O juízo de primeiro grau absolveu o acusado Vilson de Almeida Couto, condenando Celso Sottili pela prática de corrupção eleitoral, aplicando-lhe sanção de 1 ano de reclusão e multa no valor de 5 dias-multa, à base de 1/30 do salário mínimo, substituindo a privativa de liberdade pela prestação de serviço à comunidade e pelo pagamento de 10 salários mínimos a entidade de interesse social (fls. 254-261).

O réu Celso Sotilli apelou requerendo a reforma da decisão a fim de que fosse julgada improcedente a denúncia (fls. 265-271).

Este Tribunal negou provimento ao recurso (fls. 297-300).

O réu opôs embargos declaratórios, por meio dos quais alegou ofensa, devido à falta de aplicação, pelo juízo sentenciante, da sistemática da Lei n. 11.719/08 ao contraditório prévio (arts. 396 e 396-A do CPP) e ao interrogatório como último ato da fase instrutória (art. 400 do CPP), o que teria acarretado prejuízo à ampla defesa (fls. 304-306).

Ao acolher os embargos, este Tribunal reconheceu a nulidade do interrogatório do réu realizado no início da instrução, bem como dos atos posteriores ao encerramento da mesma, e determinou ao juízo de primeiro grau que fosse extraído dos autos o depoimento do réu, realizado novo interrogatório como último ato da instrução, bem como fosse renovada a oportunidade para as partes apresentarem alegações finais (fls. 326-331).

Realizado novo interrogatório do réu (fl. 344), e apresentadas alegações finais pelas partes (fls. 347-349 e 353-357), sobreveio sentença reconhecendo a prática do crime de corrupção eleitoral (art. 299 do CE) por Celso Sotilli, condenando-o à pena de 1 ano de reclusão e multa no valor de 5 dias-multa à base de 1/30 do salário mínimo, substituindo a pena privativa de liberdade pela prestação de serviço à comunidade, à razão de uma hora de tarefa por dia de condenação, e pelo pagamento de 10 salários mínimos a entidade de interesse social e coletivo (fls. 359-362).

Opostos embargos de declaração pela defesa (fls. 365-366), foram rejeitados pelo juízo sentenciante (fl. 368).
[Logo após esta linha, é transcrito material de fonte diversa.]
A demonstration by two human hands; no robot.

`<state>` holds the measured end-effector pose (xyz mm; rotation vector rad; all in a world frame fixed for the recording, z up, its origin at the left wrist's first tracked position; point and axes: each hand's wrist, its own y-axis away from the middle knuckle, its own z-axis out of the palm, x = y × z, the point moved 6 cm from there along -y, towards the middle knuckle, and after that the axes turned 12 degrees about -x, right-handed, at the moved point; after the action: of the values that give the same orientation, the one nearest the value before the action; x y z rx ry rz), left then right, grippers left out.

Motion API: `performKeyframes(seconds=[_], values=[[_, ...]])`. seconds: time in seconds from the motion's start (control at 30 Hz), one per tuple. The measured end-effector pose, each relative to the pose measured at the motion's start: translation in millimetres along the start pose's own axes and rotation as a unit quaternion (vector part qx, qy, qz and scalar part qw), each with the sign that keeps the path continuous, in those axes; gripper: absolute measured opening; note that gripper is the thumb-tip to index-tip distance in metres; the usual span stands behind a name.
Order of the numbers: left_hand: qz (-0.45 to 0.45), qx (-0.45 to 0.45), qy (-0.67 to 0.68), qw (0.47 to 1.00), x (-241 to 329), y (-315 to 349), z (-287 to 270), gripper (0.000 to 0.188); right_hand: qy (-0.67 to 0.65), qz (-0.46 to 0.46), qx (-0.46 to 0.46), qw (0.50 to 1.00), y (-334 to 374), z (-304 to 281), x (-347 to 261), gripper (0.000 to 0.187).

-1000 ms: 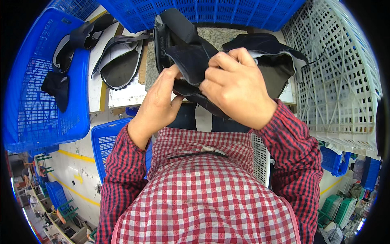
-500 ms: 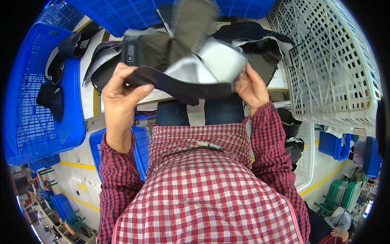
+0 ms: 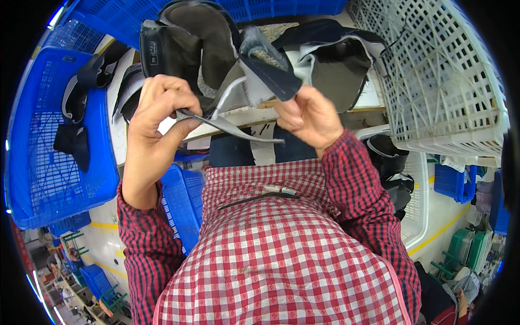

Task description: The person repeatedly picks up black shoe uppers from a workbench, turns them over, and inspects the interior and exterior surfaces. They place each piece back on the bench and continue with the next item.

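Note:
A dark boot upper (image 3: 216,46) with an olive-brown lining and a small dark label inside is spread above the table edge, its parts bent apart. My left hand (image 3: 162,119) pinches one edge between thumb and fingers; from there a thin strip of it runs toward the middle. My right hand (image 3: 310,116) is closed on a dark flap with a stitched line and a pale underside. Behind my right hand, another dark upper (image 3: 338,67) with a pale edge lies on the table. Part of a further dark piece (image 3: 127,92) shows beyond my left hand.
A blue basket (image 3: 100,141) with several black pieces stands at the left. Another blue basket (image 3: 281,11) lines the far side. A tall white lattice crate (image 3: 449,97) rises at the right. Below it a white basket (image 3: 417,216) holds black pieces.
The upper has turned in my hands, and its lining and label now face up. My right hand has moved left and closed on the stitched flap. My left hand keeps its pinch.

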<state>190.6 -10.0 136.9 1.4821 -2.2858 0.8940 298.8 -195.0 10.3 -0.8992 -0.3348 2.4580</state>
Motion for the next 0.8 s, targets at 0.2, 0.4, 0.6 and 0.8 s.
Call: performKeyframes(seconds=[0.2, 0.4, 0.6, 0.8], values=[[0.05, -0.002, -0.071, 0.996, 9, 2, 20, 0.034, 0.8, -0.023, -0.079, 0.594, -36, 64, -14, 0.073], [0.061, 0.079, -0.161, 0.982, -7, 21, 47, 0.035, 0.944, -0.12, -0.027, 0.307, -24, 60, -13, 0.033], [0.03, 0.07, -0.153, 0.985, -30, 43, 67, 0.046, 0.925, -0.147, -0.088, 0.339, -10, 53, -4, 0.027], [0.063, 0.112, -0.17, 0.977, -26, 52, 62, 0.039, 0.936, -0.109, -0.115, 0.314, -4, 69, 1, 0.02]])
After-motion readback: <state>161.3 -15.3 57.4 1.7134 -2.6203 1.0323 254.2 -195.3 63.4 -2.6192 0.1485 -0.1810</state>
Irresignado, por meio do presente recurso, o réu sustenta que as testemunhas ouvidas não confirmaram a prática do delito, pois tinham envolvimento com o adversário da oposição e não presenciaram o fato. Argumenta que o testemunho da eleitora cooptada é inconsistente, restando evidente que os candidatos da oposição articularam falsamente a situação criminosa. Requer a reforma da decisão, a fim de julgar improcedente a denúncia (fls. 370-382).
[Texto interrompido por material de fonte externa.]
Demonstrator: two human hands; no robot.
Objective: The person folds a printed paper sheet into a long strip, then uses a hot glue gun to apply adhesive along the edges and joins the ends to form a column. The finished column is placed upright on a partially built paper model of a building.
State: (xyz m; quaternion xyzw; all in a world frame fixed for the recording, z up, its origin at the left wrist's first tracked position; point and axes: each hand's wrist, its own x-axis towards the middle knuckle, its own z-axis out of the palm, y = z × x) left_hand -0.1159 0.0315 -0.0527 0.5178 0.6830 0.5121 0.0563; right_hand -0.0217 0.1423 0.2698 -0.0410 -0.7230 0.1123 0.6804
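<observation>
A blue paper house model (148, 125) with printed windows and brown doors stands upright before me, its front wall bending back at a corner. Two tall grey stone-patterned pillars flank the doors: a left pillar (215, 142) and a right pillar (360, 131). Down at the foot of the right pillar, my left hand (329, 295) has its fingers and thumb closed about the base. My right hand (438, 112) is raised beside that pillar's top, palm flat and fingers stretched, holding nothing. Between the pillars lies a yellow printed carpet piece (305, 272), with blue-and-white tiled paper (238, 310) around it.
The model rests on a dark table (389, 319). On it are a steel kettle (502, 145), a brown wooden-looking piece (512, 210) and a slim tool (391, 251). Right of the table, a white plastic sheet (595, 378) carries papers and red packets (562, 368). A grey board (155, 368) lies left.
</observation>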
Com contrarrazões (fls. 385-386), nesta instância, os autos foram com vista à Procuradoria Regional Eleitoral, que se manifestou pelo desprovimento do recurso (fls. 390-392).

É o relatório.

 

 

 

 

 

VOTOS

Dr. Hamilton Langaro Dipp:

Admissibilidade

O recurso é tempestivo. Em 11.04.2014 o recorrente foi intimado da decisão que rejeitou embargos declaratórios (fl. 369) e interpôs o recurso no dia 15 do mesmo mês, ou seja, dentro do prazo de 10 dias previsto no art. 362 do Código Eleitoral.

 

Mérito

Inicialmente, cumpre registrar que o interrogatório do réu Celso Sottili foi renovado pois, ao acolher embargos de declaração (fls. 326-331), este Tribunal reconheceu a nulidade do interrogatório do réu realizado no início da instrução, bem como dos atos posteriores ao encerramento desta, e determinou ao juízo de primeiro grau que fosse extraído dos autos o depoimento do réu, realizado novo interrogatório como último ato da instrução, bem como fosse renovada a oportunidade para as partes apresentarem alegações finais.

No mérito, por meio do presente apelo Celso Sottili busca a reforma da sentença de primeiro grau, pela qual restou condenado pela prática de corrupção eleitoral, crime tipificado no art. 299 do Código Eleitoral:

Art. 299. Dar, oferecer, prometer, solicitar ou receber, para si ou para outrem, dinheiro, dádiva, ou qualquer outra vantagem, para obter ou dar voto e para conseguir ou prometer abstenção, ainda que a oferta não seja aceita.

Pena - reclusão até quatro anos e pagamento de cinco a quinze dias-multa.

Tal preceito normativo tutela o livre exercício do sufrágio, tendo como objetivo reprimir o comércio de votos, a troca de favores entre candidatos e eleitores.

Trata-se de crime formal, pois sua consumação independe da ocorrência do resultado pretendido pelo agente.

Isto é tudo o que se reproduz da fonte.